The inaugural festival was held in the American state of Wisconsin in May 2016, followed by Leeds in the UK (June 2016) and the Czech Republic (September 2016).

After the Sydney festival next month the series will conclude in Cape Town in September.

“Some of the material is repeated in the festivals, but we try to present a fresh program in each city, featuring local musicians.”

The opening night gala in Sydney will be a performance of Kurt Weill and Bertolt Brecht’s The Seven Deadly Sins, which will be directed by Chryssy Tintner who is the daughter of the late Austrian composer, conductor and refugee Georg Tintner.

The opening night concert will also feature dance and orchestral music written by Jewish refugee composers Werner Baer, Marcel Lorber, H A Peter, Georg Tintner and Simon Parmet in Australia.

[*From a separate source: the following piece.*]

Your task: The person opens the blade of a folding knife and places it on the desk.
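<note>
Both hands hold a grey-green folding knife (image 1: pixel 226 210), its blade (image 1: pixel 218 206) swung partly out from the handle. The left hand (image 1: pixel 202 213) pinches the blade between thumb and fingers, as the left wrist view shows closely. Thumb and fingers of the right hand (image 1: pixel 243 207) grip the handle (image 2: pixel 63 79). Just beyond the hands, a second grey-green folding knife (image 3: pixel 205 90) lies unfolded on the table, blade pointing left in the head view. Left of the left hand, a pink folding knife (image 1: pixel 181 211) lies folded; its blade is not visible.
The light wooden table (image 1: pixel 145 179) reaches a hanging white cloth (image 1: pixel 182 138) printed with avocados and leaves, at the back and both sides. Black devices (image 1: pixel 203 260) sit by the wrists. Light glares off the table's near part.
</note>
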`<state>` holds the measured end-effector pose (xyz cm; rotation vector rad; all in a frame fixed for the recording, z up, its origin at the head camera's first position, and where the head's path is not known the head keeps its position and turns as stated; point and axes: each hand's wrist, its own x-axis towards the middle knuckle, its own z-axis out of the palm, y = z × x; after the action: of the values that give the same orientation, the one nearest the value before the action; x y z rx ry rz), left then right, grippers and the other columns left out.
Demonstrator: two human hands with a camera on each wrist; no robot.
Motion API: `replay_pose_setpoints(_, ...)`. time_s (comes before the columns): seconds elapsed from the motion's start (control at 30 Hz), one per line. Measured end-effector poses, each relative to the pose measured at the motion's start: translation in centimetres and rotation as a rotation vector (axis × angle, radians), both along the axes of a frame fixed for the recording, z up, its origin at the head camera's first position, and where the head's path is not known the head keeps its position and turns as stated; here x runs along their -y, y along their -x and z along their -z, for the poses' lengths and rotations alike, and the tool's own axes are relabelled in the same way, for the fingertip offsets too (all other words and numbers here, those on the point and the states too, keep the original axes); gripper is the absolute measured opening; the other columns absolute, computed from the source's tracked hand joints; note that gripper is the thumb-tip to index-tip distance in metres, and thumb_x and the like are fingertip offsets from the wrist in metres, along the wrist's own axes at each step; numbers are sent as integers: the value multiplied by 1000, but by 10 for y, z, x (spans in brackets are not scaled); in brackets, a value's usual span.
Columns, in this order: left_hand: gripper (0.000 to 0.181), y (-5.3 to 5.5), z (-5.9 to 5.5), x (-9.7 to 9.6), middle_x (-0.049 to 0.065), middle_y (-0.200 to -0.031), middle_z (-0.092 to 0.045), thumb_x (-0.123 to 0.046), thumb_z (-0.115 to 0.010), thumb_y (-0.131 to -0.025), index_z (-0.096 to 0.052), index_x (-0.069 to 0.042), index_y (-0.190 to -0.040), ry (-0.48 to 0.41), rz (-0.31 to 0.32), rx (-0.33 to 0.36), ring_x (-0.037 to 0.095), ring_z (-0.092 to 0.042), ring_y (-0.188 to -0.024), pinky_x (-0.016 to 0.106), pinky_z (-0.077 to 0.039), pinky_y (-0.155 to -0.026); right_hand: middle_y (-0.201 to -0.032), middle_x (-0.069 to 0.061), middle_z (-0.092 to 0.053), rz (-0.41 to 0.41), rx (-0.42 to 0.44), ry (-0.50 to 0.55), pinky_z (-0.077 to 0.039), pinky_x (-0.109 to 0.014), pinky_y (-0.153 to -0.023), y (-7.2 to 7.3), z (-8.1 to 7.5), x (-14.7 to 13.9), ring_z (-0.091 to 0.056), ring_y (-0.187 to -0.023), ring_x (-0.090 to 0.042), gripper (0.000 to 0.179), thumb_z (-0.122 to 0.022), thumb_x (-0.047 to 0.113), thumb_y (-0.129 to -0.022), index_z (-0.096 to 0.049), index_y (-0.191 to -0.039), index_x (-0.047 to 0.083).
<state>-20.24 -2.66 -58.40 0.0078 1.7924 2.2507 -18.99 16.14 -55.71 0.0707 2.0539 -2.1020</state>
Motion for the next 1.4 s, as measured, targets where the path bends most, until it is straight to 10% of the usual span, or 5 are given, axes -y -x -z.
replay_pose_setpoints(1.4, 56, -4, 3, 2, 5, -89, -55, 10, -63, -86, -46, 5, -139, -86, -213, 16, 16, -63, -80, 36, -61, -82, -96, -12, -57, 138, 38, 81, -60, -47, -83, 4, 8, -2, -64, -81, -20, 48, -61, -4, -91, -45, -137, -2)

Toltz said the festivals are about rediscovering Jewish music and theatre from prewar Europe.

“During the catastrophes of the 20th century and the darkest moments of oppression, people sought solace or distraction in culture,” he said.

“In the aftermath of war and genocide, refugees who found safe haven brought with them cultural works about exile, diaspora and flight.

“As lives were rebuilt in new lands, this cultural material was stored in archives at museums or private collections, or bequeathed to family.

“Many of these works lay forgotten, waiting for their reawakening in performance. The festival brings to life many of these objects created by Jewish artists during desperate times. We are celebrating the resilience and creativity of those artists.

“It is important that the music is taken out of the archives and see if it is worth being performed again.”

Among the items Toltz discovered in archives during his research in Europe was Intermezzo (movement 3) from String Quartet that the Goldner Quartet will perform at the closing night concert at the Sydney Conservatorium of Music on August 12.

“The score was thought to have been lost – it was by Wilhelm Grosz, who was a famous popular music composer living in England in the 1930s who wrote hits such as Isle of Capri and Sails in the Sunset. I found the score in a library in Europe.”

The Goldner String Quartet, which comprises Dene Olding (violin), Dimity Hall (violin), Irina Morozova (viola) and Julian Smiles (cello), will also perform Mendelssohn’s String Quartet in A minor and works by other composers.

During the festival two cabarets will be presented at the Seymour Centre featuring social commentary: Prince Bettliegend, a satirical fairytale written by prisoners in the Terezín Ghetto; and The Merchant of Helsinki, penned in Finland during the depression of the late 1920s.

Red-Riding-Hood, a children’s opera based on the famous tale that was written in 1938 by Austrian-Jewish refugee and composer Wilhelm Grosz in London, will be presented by the Sydney Children’s Choir accompanied by the SSO Fellows.

A collection of Jewish choral works will be sung by three Australian choirs: VOX Ensemble, Luminescence Chamber Singers and the Sydney Conservatorium’s Chamber Choir.

International guest speakers, Dr Brigid Cohen from New York University and Russian-born Dr Anna Shternshis from Toronto University, will present keynote lectures during the festival.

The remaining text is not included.